• WORK INSTRUCTIONS
Beginning with the first line, transcribe the entries below exactly through the line containing "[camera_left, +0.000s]", inclusive.

Segment Start: ENTRIES SHOWN

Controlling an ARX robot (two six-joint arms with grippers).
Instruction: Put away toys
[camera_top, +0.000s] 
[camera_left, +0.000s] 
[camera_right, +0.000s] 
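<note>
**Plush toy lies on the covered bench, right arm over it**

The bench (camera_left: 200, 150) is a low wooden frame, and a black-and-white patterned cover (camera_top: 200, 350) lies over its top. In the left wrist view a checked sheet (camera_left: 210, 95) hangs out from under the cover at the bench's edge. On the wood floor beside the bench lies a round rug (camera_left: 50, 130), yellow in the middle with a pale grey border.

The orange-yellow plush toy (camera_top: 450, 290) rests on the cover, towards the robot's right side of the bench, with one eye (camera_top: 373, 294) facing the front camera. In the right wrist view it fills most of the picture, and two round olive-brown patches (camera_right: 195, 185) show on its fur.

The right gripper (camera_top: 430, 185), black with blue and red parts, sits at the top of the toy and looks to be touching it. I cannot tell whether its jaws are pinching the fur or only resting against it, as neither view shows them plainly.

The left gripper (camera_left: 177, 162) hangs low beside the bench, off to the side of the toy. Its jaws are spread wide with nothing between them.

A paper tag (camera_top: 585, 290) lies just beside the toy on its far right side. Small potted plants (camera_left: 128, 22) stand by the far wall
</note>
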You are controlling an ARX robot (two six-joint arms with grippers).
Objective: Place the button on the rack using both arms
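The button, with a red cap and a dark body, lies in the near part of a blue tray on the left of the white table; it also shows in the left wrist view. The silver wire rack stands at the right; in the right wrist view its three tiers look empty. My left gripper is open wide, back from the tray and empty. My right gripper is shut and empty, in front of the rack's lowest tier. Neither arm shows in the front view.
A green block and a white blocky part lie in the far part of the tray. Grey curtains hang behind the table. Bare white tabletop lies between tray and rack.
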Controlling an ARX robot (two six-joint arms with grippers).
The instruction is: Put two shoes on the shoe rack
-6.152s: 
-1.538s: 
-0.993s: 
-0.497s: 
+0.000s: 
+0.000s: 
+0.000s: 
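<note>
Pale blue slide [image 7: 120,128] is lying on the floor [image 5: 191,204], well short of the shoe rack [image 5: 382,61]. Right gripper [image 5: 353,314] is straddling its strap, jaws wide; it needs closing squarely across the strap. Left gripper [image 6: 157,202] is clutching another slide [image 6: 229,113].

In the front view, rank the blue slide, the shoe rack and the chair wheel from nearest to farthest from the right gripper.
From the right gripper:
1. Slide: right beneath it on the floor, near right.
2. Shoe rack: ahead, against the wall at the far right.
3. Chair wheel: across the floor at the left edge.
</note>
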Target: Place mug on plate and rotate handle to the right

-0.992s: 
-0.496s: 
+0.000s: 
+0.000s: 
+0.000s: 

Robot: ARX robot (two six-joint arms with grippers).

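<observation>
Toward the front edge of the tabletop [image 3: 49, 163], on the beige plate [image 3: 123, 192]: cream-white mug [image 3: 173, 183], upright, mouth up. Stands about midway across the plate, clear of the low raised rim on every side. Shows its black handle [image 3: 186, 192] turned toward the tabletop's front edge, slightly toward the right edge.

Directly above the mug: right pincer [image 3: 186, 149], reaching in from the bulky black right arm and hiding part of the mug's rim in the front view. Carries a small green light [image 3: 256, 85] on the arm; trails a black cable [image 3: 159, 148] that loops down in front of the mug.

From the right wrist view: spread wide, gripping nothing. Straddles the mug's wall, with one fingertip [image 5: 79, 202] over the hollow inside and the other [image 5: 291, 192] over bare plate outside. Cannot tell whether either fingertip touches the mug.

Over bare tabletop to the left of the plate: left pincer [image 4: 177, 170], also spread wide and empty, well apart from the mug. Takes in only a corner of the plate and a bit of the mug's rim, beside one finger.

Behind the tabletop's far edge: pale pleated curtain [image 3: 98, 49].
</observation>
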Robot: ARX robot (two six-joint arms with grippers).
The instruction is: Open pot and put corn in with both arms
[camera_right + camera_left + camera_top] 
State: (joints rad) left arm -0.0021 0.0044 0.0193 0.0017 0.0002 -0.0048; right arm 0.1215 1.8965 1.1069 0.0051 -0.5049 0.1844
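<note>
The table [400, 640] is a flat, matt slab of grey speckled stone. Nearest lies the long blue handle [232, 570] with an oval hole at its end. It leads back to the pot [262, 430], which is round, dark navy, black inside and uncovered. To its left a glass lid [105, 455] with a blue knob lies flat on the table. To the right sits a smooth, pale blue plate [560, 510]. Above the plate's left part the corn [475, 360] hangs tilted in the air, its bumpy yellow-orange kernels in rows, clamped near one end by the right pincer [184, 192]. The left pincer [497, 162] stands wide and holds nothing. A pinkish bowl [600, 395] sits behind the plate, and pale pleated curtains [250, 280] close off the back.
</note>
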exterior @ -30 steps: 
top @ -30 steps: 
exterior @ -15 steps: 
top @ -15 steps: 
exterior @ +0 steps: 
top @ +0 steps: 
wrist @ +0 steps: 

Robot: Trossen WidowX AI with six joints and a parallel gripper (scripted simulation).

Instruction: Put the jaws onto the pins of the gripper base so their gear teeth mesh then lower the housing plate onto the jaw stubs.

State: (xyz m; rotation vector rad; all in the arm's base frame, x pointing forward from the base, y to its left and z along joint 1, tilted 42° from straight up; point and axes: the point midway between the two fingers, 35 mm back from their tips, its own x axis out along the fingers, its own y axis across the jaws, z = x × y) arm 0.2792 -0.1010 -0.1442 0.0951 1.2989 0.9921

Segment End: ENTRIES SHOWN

• WRITTEN SOLUTION
Controlling an ARX robot (two six-joint arms with grippers).
Instruction: Put away toys
[camera_top, +0.000s] 
[camera_left, +0.000s] 

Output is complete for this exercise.